Determination of embryonic polarity in a regulative system: evidence for endogenous inhibitors acting sequentially during primitive streak formation in the chick embryo

Avian embryos have a remarkable capacity to regulate: when a pre-primitive streak stage embryo is cut into fragments, each fragment can spontaneously initiate formation of a complete embryonic axis. We investigate the signalling pathways that initiate primitive streak formation and the mechanisms that ensure that only a single axis normally forms. As reported previously, an ectopic primitive streak can be induced by misexpression of Vg1 in the marginal zone. We now show that Vg1 induces an inhibitor that travels across the embryo (3 mm distance) in less than 6 hours. We provide evidence that this inhibitor acts early in the cascade of events downstream of Vg1. We also show that FGF signalling is required for primitive streak formation, in cooperation with Nodal and Chordin. We suggest that three sequential inhibitory steps ensure that a single axis develops in the normal embryo: an early inhibitor that spreads throughout the embryo (which can be induced by Vg1), a second inhibition by Cerberus from the underlying hypoblast, and finally a late inhibition from Lefty emitted by the primitive streak itself.     
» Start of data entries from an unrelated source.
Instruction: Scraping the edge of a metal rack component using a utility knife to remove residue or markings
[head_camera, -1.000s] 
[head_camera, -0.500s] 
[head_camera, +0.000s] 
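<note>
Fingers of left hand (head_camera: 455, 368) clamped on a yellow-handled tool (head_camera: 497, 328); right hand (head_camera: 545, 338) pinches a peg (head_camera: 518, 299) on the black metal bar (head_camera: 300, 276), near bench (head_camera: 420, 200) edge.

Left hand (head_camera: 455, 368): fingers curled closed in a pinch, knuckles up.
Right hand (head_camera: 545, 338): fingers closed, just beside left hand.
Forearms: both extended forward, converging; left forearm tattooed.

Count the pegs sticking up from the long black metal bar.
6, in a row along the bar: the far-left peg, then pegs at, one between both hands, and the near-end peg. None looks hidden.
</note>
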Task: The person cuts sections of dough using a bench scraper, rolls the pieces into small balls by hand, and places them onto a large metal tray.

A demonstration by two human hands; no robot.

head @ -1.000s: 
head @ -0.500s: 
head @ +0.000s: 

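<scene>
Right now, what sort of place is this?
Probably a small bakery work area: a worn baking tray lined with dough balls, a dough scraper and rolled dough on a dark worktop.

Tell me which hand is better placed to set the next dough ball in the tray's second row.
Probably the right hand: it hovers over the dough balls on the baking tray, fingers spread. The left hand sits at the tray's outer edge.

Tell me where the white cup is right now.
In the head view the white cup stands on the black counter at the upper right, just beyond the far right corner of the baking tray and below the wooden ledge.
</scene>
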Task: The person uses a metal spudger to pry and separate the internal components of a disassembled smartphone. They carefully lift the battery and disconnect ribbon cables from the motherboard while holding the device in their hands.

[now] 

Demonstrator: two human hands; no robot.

Fate maps of the primitive streak in chick and quail embryo: ingression timing of progenitor cells of each rostro-caudal axial level of somites

Developmental fates of cells emigrating from the primitive streak were traced by a fluorescent dye Dil both in chick and in quail embryos from the fully grown streak stage to 12-somite stage, focusing on the development of mesoderm and especially on the timing of ingression of each level of somitic mesoderm. The fate maps of the chick and quail streak were alike, although the chick streak was longer at all stages examined. The anterior part of the primitive streak predominantly produced somites. The thoracic and the lumbar somites were shown to begin to ingress at the 5 somite-stage and 10 somite-stage in a chick embryo, and 6 somite-stage and 9 somite-stage in a quail embryo, respectively. The posterior part of the streak served mainly as the origin of more lateral or extra embryonic mesoderm. As development proceeded, the fate of the posterior part of the streak changed from the lateral plate mesoderm to the tail bud mesoderm and then to extra embryonic, allantois mesoderm. The fate map of the primitive streak in chick and quail embryo presented here will serve as basic data for studies on mesoderm development with embryo manipulation, especially for transplantation experiments between chick and quail embryos.     

Establishment of anterior-posterior polarity in avian embryos.

In pre-streak chick embryos, the extraembryonic posterior marginal zone is able to induce an embryonic axis at an ectopic site without contributing cells to the induced primitive streak. This region expresses mesoderm-inducing factors that are capable of inducing an ectopic streak. Downstream of these events, chordin and bone morphogenetic protein acting within the central disc may play mutually opposing roles influencing streak formation. Although extraembryonic regions are important in establishing the embryonic axis, there does not appear to be an anterior region with head-inducing activity similar to that of the anterior visceral endoderm of the mammalian embryo.